START Recorded information
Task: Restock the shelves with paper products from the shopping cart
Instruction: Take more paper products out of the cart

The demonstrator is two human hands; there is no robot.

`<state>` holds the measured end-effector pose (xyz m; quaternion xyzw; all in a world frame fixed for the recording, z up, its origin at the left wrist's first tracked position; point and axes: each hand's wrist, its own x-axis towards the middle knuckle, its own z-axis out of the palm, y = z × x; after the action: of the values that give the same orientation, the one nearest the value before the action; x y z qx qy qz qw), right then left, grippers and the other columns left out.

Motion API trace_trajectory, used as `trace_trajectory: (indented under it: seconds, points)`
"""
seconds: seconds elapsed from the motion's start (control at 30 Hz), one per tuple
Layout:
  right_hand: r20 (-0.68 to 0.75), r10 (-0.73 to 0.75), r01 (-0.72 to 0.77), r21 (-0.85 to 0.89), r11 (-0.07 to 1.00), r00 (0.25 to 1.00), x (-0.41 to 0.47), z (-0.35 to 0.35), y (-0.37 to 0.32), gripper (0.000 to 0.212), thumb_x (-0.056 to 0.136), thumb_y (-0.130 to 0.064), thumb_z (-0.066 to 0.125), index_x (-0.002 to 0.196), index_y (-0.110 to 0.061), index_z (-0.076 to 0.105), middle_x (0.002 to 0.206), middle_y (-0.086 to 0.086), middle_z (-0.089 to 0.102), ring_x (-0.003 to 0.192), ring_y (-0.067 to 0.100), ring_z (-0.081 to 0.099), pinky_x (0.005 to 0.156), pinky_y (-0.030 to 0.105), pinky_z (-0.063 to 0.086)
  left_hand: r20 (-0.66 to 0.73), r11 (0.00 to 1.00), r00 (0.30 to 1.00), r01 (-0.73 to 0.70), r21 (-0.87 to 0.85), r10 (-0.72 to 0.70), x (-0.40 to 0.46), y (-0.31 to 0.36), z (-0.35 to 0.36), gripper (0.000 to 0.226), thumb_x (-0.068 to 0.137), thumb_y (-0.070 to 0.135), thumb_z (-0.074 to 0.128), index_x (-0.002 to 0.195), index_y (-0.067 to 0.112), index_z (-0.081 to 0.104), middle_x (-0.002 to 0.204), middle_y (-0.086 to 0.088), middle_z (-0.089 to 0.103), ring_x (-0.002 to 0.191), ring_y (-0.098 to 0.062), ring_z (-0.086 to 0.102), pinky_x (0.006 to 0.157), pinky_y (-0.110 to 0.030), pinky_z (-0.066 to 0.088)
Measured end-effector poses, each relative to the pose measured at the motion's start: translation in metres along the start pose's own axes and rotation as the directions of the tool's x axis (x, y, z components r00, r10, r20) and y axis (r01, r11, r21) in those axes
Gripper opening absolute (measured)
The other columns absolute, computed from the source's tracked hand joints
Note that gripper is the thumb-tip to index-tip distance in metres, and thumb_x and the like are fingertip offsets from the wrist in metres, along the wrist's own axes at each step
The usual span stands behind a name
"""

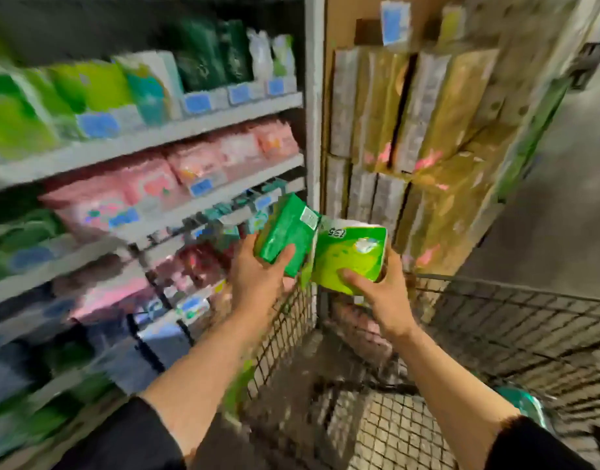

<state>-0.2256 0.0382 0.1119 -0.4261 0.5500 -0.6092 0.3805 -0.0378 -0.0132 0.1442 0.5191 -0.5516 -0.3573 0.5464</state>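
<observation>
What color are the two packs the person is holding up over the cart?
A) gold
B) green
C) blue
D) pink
B: the left hand grips a darker green pack and the right hand holds a lighter green pack; the pink packs sit on the shelf.

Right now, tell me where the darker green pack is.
Head view, centre: the darker green pack is held in the left hand, touching the lighter green pack, above the cart's rim.

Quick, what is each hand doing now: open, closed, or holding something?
Left hand: closed grip on the dark green pack.
Right hand: closed grip on the light green pack.
</observation>
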Motion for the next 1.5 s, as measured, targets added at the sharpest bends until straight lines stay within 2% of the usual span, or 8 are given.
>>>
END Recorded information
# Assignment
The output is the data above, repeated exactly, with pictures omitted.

# Result
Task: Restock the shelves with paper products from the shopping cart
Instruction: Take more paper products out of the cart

The demonstrator is two human hands; there is no robot.

`<state>` holds the measured end-effector pose (xyz m; quaternion xyzw; all in a world frame fixed for the recording, z up, its origin at the left wrist's first tracked position; point and axes: each hand's wrist, its own x-axis towards the middle knuckle, its own z-axis out of the palm, y = z × x; after the action: of the values that give the same orientation, the one nearest the value before the action; x y z qx qy qz qw), right then left, grippers and the other columns left out.

Motion API trace_trajectory, used as `trace_trajectory: (indented under it: seconds, points)`
"""
seconds: seconds elapsed from the motion's start (control at 30 Hz), one per tuple
Layout:
  right_hand: r20 (-0.68 to 0.75), r10 (-0.73 to 0.75), r01 (-0.72 to 0.77), r21 (-0.85 to 0.89), r11 (-0.07 to 1.00), r00 (0.25 to 1.00), x (-0.41 to 0.47), z (-0.35 to 0.35), y (-0.37 to 0.32), gripper (0.000 to 0.212), thumb_x (-0.056 to 0.136), thumb_y (-0.130 to 0.064), thumb_z (-0.066 to 0.125), index_x (-0.002 to 0.196), index_y (-0.110 to 0.061), index_z (-0.076 to 0.105), middle_x (0.002 to 0.206), middle_y (-0.086 to 0.086), middle_z (-0.089 to 0.102), ring_x (-0.003 to 0.192), ring_y (-0.067 to 0.100), ring_z (-0.081 to 0.099), pinky_x (0.005 to 0.156), pinky_y (-0.030 to 0.105), pinky_z (-0.063 to 0.086)
  left_hand: r20 (-0.66 to 0.73), r11 (0.00 to 1.00), r00 (0.30 to 1.00), r01 (-0.73 to 0.70), r21 (-0.87 to 0.85), r10 (-0.72 to 0.70), x (-0.40 to 0.46), y (-0.31 to 0.36), z (-0.35 to 0.36), gripper (0.000 to 0.226), thumb_x (-0.068 to 0.137), thumb_y (-0.070 to 0.135), thumb_z (-0.074 to 0.128), index_x (-0.002 to 0.195), index_y (-0.067 to 0.112), index_z (-0.081 to 0.104), middle_x (-0.002 to 0.204), middle_y (-0.086 to 0.088), middle_z (-0.089 to 0.103), ring_x (-0.002 to 0.191), ring_y (-0.098 to 0.062), ring_z (-0.086 to 0.102), pinky_x (0.006 to 0.157), pinky_y (-0.110 to 0.030), pinky_z (-0.066 to 0.088)
Measured end-effector poses, each relative to the pose measured at the motion's start: translation in metres along the start pose's own axes and rotation as the directions of the tool's x axis (x, y, z components r00, r10, r20) and y axis (r01, r11, r21) in those axes
Gripper opening absolute (measured)
The other columns absolute, computed from the source's tracked hand joints
Note that gripper is the thumb-tip to index-tip distance in metres, and thumb_x and the like are fingertip offsets from the wrist in metres, along the wrist's own axes at each step
The usual span stands behind a name
"""


<state>-0.2256 0.0382 0.1119 -0.4261 0.5500 -0.6092 0.3805 -0.0378 -0.0132 0.1442 0.5191 -0.5516 -0.3573 0.5464</state>
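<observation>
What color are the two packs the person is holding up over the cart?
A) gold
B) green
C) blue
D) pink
B: the left hand grips a darker green pack and the right hand holds a lighter green pack; the pink packs sit on the shelf.

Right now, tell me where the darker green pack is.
Head view, centre: the darker green pack is held in the left hand, touching the lighter green pack, above the cart's rim.

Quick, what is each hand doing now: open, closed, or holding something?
Left hand: closed grip on the dark green pack.
Right hand: closed grip on the light green pack.
</observation>
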Motion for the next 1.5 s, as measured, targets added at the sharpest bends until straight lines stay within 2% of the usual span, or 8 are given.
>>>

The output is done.